LLH son un grupo de letras inteligentes pero cotidianas, cínicas a la vez que tiernas, prepotentes y humildes. De marisabidillo con amplitud de miras. No es de extrañar que detrás de ellas se encuentre uno de los cerebros pensantes del incenciario dúo Los Directivos y miembro de los disueltos Portonovo.
Por este motivo, al encontrarme la sala practicamente vacía y con unas veinte personas en el centro, me indigné. El sentido de lo que es justo y lo que no volvió a martillearme la cabeza. Cierto es que no ayudó mucho al grupo que hubieran programados varios conciertos esa misma noche y que los habituales de la sala dieran por hecho que el inicio del concierto se daría en el horario al que nos tienen acostumbrados.
Con público o sin él, Los Lagos de Hinault salieron a escena y arrancaron con El correo del Zar el primer tema del disco y un single como la copa de un pino. Tras los primeros aplausos, la adorable Matilde sonreía y daba las gracias con un encanto que nos enamoró a todos mientras Carlos seguía plantado impertérrito y mirando de reojo a los presentes, como si la cosa no fuera con él. Siguieron con Leandro de Borbón “Y me siento Leandro de Borbón, queriendo hacer valer su posición” y Las chicas rubias de Serrano. Nos sorprendieron con Señora, inédita en el disco y la preciosa La distancia sobrante en la que nos advierten con acierto nihilista “Sobra tanta realidad por todas partes”. Nos hicieron bailar con las irónicas Oscilobatiente y La sabiduría de Occidente. La versión de la insípida Amor en frío de Santiago Auserón y Francisco Rivas, interpretada con anterioridad tanto por Radio Futura como por Las Chinas, no acaba de encajar con el sonido del grupo. De sueño y café resultó ser la canción más coreada, quizás por su ataque “Los modernos de provincias lo pasan tan bien ensayando para ser DJ’s” en el que más de uno de los presentes se podía ver identificado. Cerraron el baile con El verano no nos quiere, dejándonos un regusto agridulce por un concierto bien gestado y que pocos pudimos disfrutar.

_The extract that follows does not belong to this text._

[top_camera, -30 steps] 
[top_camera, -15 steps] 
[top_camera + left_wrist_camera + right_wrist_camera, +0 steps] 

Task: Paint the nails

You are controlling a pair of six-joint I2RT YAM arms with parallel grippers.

El contraste de la voz grave de Carlos Ynduráin y la dulzura de la de Matilde Tresca encajan a la perfección, como un rompecabezas sencillo pero efectivo. A pesar de la obviedad de que las bases pregrabadas pueden facilitar y a la vez estropear un concierto, el grupo cubrió con creces las expectativas que nos podían haber creado con su disco. Sin duda alguna, Los lagos de Hinault son un grupo al que vale la pena ver en directo y que merecen que se les abra la puerta de par en par en el circuito nacional.
Así, aunque el verano no nos quiera, el invierno estará al caer.